Once the underlying computations have been structured to work with Dagster, they are accessible via an API, he writes. This API can be used to access the functions of the underlying computation, and also provides an integration for DevOps tools.
Creating testable applications is one of the focuses of Dagster. “Data applications are notoriously difficult to test and are therefore typically un- or under-tested,” Schrock writes. “The reality of most existing code is that it is deeply coupled to its operating environment and difficult to test in isolation and reused in other contexts.”
The computationally intensive nature of data applications also throws developers another curveball. The combination of this nature plus the testing challenge described above creates an “extraordinarily slow developer feedback loops” that are measured in hours.

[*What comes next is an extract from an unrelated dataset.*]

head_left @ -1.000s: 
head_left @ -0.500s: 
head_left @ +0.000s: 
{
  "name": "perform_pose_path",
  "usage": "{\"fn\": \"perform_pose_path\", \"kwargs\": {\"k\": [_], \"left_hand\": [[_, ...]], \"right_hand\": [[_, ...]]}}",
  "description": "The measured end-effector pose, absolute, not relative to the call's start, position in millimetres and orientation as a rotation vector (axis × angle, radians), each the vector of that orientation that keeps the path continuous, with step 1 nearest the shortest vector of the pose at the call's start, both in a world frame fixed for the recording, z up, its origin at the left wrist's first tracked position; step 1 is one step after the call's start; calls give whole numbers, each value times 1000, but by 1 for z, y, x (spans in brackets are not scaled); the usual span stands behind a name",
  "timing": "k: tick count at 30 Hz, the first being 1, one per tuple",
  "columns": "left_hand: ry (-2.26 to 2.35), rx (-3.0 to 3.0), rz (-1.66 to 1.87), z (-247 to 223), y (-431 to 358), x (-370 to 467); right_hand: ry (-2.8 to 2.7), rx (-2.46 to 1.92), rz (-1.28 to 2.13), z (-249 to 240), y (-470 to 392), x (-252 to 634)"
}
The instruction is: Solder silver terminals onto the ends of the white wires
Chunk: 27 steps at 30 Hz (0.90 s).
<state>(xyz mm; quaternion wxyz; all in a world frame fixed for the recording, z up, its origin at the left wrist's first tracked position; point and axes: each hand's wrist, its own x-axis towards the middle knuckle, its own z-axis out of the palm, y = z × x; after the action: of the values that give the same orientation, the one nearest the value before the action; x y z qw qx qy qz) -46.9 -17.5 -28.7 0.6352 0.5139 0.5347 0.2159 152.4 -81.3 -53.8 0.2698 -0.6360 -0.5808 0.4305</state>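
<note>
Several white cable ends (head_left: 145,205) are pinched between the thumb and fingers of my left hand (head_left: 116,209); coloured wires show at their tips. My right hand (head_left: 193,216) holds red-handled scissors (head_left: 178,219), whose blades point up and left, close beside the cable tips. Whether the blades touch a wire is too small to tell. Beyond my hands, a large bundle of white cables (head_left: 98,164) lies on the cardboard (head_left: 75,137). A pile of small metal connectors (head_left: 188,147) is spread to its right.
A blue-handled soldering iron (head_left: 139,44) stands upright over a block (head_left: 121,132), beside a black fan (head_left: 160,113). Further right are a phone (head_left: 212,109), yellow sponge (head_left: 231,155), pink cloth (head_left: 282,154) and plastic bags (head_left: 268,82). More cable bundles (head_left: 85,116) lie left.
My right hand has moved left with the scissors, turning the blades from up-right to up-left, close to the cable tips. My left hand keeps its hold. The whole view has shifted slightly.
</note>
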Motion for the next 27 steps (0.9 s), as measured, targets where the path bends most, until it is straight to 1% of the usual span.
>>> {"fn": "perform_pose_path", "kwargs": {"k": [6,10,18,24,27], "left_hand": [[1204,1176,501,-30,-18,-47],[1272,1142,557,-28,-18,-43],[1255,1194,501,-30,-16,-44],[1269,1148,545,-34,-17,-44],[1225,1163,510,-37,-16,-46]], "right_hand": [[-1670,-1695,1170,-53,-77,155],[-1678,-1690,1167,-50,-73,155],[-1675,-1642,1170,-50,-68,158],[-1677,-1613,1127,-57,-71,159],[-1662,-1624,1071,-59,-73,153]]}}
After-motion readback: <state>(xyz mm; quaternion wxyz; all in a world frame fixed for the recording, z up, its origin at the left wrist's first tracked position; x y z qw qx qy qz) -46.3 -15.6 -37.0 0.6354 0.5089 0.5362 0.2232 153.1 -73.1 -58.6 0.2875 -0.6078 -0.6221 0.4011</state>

“This not only slows down business logic development,” Schrock writes, “but also makes it expensive and risky to restructure and refactor code. These factors compound, resulting in software that is difficult to test; expensive and risky to change; and, as a result, often have low code quality.”
Developers can create data applications with Dagter using their choice of tool. Data applications that are created with Dagster are queryable and can be monitored through an API. Instead of being constructed with execution dependencies, Dagster apps have data dependencies, Schrock writes.
Schrock and company have been working on Dagster for the past year. Last week, Elementl released Dagit, which is a developer tool for local Dagster development. The development environment supports Spark, PySpark, Pandas, and Jupyter development tools; AWS and Google Cloud runtimes; Dask and Apache Airflow workflow tools; and ops tools like DataDog and PagerDuty, the company says.
The folks at Elementl don’t expect Dagster to solve all of the problems of the data community overnight. However, they do foresee that it could provide a common abstraction upon which the community can accurate the creation of robust data applications in the future.
“We believe that adopting Dagster will immediately improve productivity, testability, reliability, and collaboration in data applications,” Schrock writes. “If broadly successful, it will lead to an entirely new open ecosystem of reusable data components and shared tooling.”